## What you are asked to do
Restate all the data word for word and omit the pictures.

## Records for this exercise

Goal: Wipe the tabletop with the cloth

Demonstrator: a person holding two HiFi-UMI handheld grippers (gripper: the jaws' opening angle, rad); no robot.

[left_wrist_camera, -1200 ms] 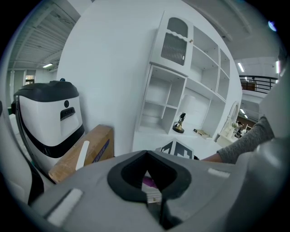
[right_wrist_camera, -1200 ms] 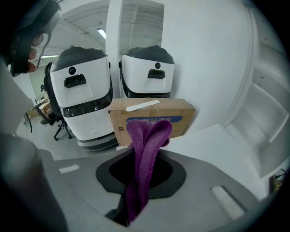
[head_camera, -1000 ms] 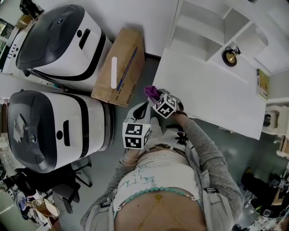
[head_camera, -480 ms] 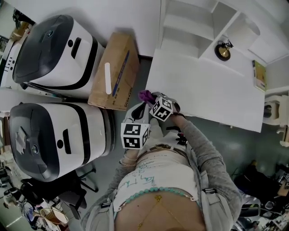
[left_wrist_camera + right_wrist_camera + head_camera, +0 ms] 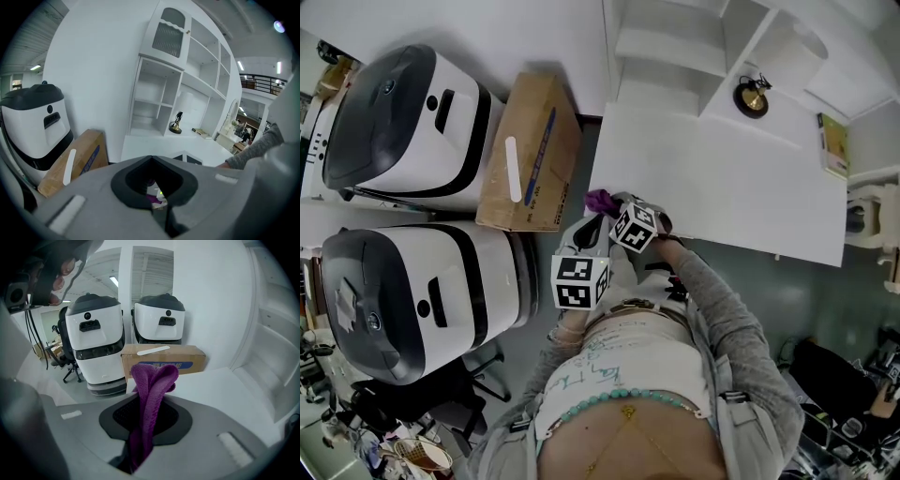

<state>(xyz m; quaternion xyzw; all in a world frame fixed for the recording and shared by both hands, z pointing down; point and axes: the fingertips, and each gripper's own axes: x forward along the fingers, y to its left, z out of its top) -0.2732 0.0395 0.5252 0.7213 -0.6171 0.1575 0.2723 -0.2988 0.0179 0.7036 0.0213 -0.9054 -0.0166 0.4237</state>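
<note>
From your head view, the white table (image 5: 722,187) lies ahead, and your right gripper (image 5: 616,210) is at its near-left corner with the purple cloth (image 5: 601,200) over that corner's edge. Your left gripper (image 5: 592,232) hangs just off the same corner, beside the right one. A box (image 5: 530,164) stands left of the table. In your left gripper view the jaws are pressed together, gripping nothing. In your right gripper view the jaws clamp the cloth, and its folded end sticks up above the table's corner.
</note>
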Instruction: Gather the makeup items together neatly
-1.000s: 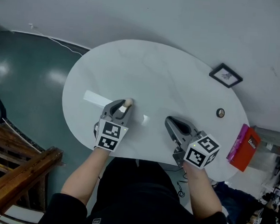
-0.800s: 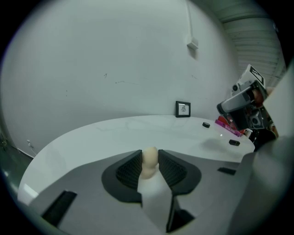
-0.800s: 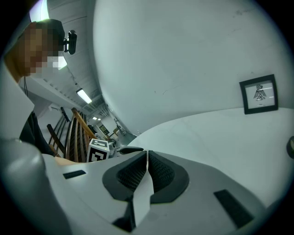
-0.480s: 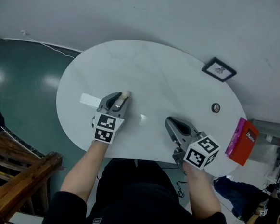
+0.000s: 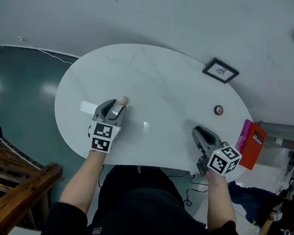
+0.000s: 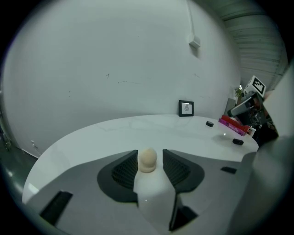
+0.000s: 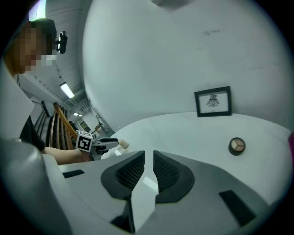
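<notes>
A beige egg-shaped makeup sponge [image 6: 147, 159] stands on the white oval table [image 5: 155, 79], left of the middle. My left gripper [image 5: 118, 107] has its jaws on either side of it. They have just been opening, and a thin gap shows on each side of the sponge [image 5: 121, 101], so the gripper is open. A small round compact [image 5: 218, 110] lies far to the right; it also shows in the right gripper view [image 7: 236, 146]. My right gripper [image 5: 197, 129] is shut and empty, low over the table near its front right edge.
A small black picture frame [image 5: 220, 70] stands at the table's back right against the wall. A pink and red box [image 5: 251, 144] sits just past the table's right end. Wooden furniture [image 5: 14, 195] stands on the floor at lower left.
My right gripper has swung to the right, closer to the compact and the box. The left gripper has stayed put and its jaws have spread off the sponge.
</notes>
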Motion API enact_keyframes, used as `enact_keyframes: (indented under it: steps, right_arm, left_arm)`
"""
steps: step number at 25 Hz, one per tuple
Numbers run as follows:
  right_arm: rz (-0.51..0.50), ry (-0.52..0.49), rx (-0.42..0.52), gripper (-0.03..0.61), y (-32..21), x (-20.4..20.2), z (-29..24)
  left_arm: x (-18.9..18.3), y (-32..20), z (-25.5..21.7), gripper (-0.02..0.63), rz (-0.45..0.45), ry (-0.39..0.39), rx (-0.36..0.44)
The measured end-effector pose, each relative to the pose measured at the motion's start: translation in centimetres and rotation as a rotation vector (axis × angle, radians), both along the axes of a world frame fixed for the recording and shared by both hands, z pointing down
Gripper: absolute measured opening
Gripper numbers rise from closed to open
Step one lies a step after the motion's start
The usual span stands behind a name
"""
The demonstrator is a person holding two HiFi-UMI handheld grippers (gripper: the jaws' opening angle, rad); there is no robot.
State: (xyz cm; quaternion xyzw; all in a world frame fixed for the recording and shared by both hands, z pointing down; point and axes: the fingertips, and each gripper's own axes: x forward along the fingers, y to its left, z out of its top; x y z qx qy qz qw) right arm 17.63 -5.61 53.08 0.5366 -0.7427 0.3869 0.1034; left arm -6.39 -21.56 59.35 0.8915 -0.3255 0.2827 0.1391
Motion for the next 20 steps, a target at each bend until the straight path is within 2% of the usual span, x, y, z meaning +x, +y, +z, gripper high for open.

## Output for this task
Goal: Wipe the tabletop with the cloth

Demonstrator: a person holding two HiFi-UMI handheld grippers (gripper: the jaws' opening angle, rad); no robot.

[left_wrist_camera, -1200 ms] 
[right_wrist_camera, -1200 ms] 
[head_camera, -1000 ms] 
[head_camera, -480 ms] 
[left_wrist_camera + right_wrist_camera + head_camera, +0 ms] 

<state>(xyz m; quaternion xyzw; all in a world frame fixed for the recording and shared by both hands, z pointing down; point and axes: the fingertips, and each gripper's own axes: x forward along the fingers, y to its left, z out of its top) -0.2732 0.0395 0.5252 0.7213 -0.6171 0.1575 0.2723 -0.2988 0.0179 0.7036 0.0213 -0.9054 -0.0166 0.4237</state>
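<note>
From your head view, the white table (image 5: 722,187) lies ahead, and your right gripper (image 5: 616,210) is at its near-left corner with the purple cloth (image 5: 601,200) over that corner's edge. Your left gripper (image 5: 592,232) hangs just off the same corner, beside the right one. A box (image 5: 530,164) stands left of the table. In your left gripper view the jaws are pressed together, gripping nothing. In your right gripper view the jaws clamp the cloth, and its folded end sticks up above the table's corner.
</note>
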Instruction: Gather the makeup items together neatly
-1.000s: 
-0.800s: 
-0.800s: 
-0.480s: 
+0.000s: 
+0.000s: 
+0.000s: 
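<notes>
A beige egg-shaped makeup sponge [image 6: 147, 159] stands on the white oval table [image 5: 155, 79], left of the middle. My left gripper [image 5: 118, 107] has its jaws on either side of it. They have just been opening, and a thin gap shows on each side of the sponge [image 5: 121, 101], so the gripper is open. A small round compact [image 5: 218, 110] lies far to the right; it also shows in the right gripper view [image 7: 236, 146]. My right gripper [image 5: 197, 129] is shut and empty, low over the table near its front right edge.
A small black picture frame [image 5: 220, 70] stands at the table's back right against the wall. A pink and red box [image 5: 251, 144] sits just past the table's right end. Wooden furniture [image 5: 14, 195] stands on the floor at lower left.
My right gripper has swung to the right, closer to the compact and the box. The left gripper has stayed put and its jaws have spread off the sponge.
</notes>
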Motion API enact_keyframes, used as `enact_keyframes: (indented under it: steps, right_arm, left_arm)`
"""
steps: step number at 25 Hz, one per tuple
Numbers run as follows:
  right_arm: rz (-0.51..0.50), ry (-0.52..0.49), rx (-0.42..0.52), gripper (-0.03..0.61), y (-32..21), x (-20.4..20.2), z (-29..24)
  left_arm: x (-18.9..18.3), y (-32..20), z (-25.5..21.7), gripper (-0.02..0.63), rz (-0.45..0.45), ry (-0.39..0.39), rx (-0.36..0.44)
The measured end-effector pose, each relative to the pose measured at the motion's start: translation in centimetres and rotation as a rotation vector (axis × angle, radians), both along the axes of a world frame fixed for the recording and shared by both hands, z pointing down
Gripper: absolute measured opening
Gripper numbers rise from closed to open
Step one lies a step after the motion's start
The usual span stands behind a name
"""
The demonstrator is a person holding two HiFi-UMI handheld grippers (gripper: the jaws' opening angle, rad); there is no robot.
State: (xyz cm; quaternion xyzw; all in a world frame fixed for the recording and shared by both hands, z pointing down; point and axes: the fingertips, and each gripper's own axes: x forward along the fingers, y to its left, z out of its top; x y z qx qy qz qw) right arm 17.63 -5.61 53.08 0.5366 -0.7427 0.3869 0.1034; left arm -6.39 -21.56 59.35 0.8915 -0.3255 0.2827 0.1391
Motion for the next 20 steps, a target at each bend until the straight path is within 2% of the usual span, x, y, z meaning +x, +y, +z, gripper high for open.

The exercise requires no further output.